Locals are proud to tell you that when it rains-and it often rains here-you can get pleasantly intoxicated just standing out in the open.

China Kweichow Moutai Winery (Group) Co Ltd, the company behind the liquor, and which has diversified into many businesses, employs nearly 20,000 people in its 3-square-kilometer premises.

Outside the distillery, on a nearby hilltop, a massive, seven-story building in the shape of Moutai's signature red-and-white bottle greets visitors.

At the entrance of the facility stands a gold-painted bronze statue of New China's first premier, Zhou Enlai. He is hailed as the father of Moutai. It was he who picked Moutai as the liquor of choice at the banquet to celebrate the founding of the People's Republic of China in 1949. He took it on his diplomatic missions as China's calling card and effectively made it the national liquor.
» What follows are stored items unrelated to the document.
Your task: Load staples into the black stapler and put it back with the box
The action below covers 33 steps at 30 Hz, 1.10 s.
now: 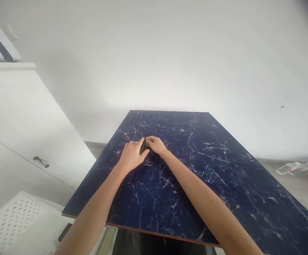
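Beyond the dark blue, marble-patterned table (196,177), a bare white wall (154,53) was seen, with a white cabinet (23,117) placed to the left and clear plastic bottles (289,168) left on the floor to the right. Over the left half of the tabletop, well in from the near edge, a small dark object (143,146) was held between the thumb and fingers of the left hand (134,154), which were closed about its sides. Most of it was covered, so what it was could not be told. The right hand (156,144) was brought close against its right side, fingers bent and tips drawn together; whether anything was gripped by them could not be made out. If the left thumb were eased, the object could be tipped or dropped onto the tabletop, its hold being judged narrow. A hard push from the right fingertips could twist it out of line, and any small part kept between the hands could be let slip unseen.
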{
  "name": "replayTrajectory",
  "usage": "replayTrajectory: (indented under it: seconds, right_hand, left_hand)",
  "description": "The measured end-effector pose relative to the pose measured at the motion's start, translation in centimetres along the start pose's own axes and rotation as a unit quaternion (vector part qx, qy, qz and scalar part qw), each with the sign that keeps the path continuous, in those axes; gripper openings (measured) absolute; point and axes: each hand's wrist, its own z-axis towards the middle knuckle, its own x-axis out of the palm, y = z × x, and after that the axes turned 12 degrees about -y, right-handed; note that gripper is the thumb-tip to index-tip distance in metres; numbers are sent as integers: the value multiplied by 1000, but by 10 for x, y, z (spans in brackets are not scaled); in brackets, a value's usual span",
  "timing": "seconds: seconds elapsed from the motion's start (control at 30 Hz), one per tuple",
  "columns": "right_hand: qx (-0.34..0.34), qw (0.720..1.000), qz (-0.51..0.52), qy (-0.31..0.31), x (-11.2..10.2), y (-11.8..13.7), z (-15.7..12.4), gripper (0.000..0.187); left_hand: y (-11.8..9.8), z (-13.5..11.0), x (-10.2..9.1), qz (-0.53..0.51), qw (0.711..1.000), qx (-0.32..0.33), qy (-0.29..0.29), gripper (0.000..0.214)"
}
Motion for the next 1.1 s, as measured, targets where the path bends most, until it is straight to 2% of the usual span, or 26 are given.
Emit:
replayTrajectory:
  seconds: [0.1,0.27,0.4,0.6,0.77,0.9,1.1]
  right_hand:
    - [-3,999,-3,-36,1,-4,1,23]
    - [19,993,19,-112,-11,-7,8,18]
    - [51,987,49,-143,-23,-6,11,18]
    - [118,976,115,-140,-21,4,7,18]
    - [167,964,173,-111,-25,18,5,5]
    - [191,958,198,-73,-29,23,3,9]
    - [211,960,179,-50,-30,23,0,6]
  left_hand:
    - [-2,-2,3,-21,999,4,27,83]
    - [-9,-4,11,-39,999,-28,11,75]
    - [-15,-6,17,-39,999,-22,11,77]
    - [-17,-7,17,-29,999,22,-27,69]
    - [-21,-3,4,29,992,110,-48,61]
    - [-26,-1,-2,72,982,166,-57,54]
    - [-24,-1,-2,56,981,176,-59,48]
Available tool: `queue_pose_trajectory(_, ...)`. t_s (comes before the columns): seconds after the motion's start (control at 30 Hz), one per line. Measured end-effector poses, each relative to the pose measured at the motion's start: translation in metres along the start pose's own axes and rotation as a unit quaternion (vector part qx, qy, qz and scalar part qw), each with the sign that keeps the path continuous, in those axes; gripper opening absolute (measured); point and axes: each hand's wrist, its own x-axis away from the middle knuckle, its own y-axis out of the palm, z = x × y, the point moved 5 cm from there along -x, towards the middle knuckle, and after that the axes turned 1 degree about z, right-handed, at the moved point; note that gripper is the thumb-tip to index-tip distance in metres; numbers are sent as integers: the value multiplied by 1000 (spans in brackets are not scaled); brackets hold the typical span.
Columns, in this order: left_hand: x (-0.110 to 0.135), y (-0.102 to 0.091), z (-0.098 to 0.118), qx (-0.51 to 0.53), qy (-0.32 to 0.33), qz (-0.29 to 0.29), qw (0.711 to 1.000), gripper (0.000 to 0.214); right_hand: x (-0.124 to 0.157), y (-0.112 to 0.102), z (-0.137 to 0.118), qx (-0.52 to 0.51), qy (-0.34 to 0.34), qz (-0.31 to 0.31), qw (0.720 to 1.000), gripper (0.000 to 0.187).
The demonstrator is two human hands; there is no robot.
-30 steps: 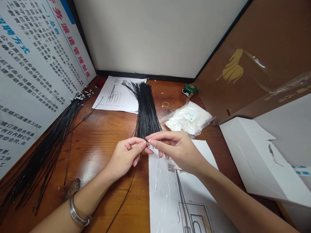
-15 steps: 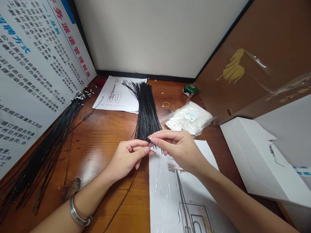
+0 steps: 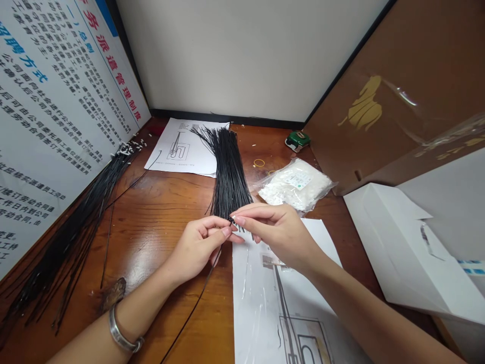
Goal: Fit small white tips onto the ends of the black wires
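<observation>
My left hand [image 3: 204, 243] pinches a thin black cable [image 3: 200, 299] near its end; the rest of it trails down toward the bottom edge. Opposite it, my right hand [image 3: 278, 230] has thumb and forefinger closed on a tiny white connector [image 3: 233, 218], which meets or nearly meets the cable's end. Both sets of fingertips are close together. Just beyond them lies a thick bundle of black cables [image 3: 229, 172], its near ends partly hidden by my hands. Under my right arm is a sheet with a line drawing [image 3: 257, 298].
More black cables [image 3: 71, 232] with white ends lie at the left, against a printed board [image 3: 64, 96]. A bag of white pieces [image 3: 295, 185], a green tape measure [image 3: 297, 141] and a yellow rubber band [image 3: 259, 163] are beyond my right hand. A white box [image 3: 401, 247] stands at right.
My left hand has shifted very slightly left, and the trailing cable shows a little more below it. My right hand stays almost where it was.
</observation>
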Motion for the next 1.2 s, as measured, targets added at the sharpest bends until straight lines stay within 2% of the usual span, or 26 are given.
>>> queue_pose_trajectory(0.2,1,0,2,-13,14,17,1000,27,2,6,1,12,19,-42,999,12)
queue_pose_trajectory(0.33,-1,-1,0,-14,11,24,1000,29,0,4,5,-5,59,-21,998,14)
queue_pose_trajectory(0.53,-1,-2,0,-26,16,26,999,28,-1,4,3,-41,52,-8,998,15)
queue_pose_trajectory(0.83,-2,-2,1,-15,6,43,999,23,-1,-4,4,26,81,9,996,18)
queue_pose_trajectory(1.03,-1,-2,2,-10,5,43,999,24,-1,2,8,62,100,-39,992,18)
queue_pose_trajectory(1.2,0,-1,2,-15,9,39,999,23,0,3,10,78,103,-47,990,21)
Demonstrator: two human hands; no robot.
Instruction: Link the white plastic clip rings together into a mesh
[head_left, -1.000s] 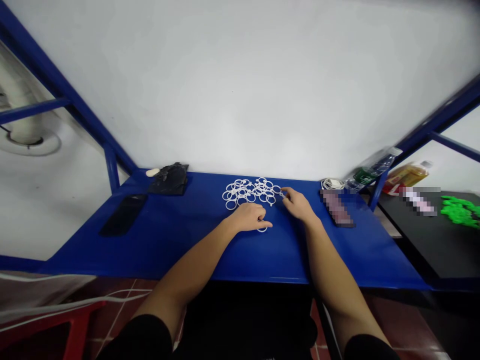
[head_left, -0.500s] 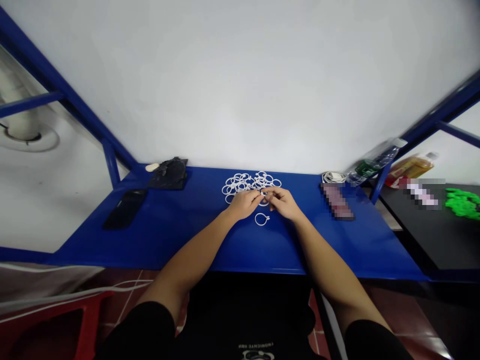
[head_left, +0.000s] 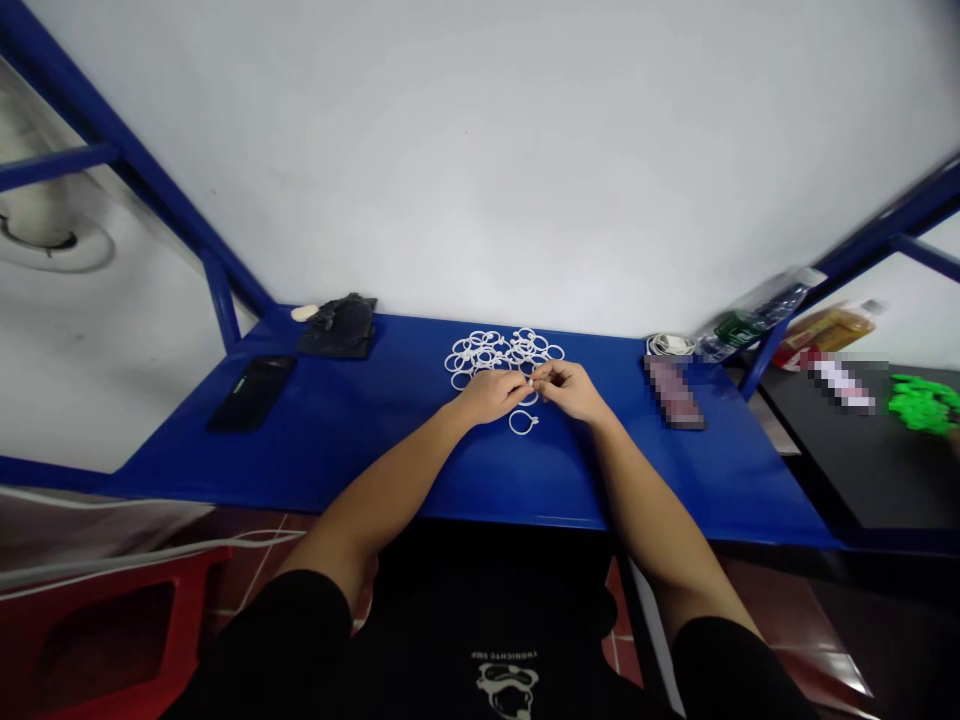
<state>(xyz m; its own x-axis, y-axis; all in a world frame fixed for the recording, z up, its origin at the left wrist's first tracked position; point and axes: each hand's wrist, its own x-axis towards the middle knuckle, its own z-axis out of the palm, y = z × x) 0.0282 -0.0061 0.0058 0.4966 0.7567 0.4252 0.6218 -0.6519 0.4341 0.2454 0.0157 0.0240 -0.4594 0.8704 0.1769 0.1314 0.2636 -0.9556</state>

Visiting the factory, you will be struck by the mix of traditional methods and state-of-the-art technology that is used in the production of the premium liquor.

The company marks the start of a new production cycle every year on the ninth day of the ninth lunar month with an elaborate ceremony. This year, because the date fell during the National Day holidays, the ceremony was deferred to the end of October.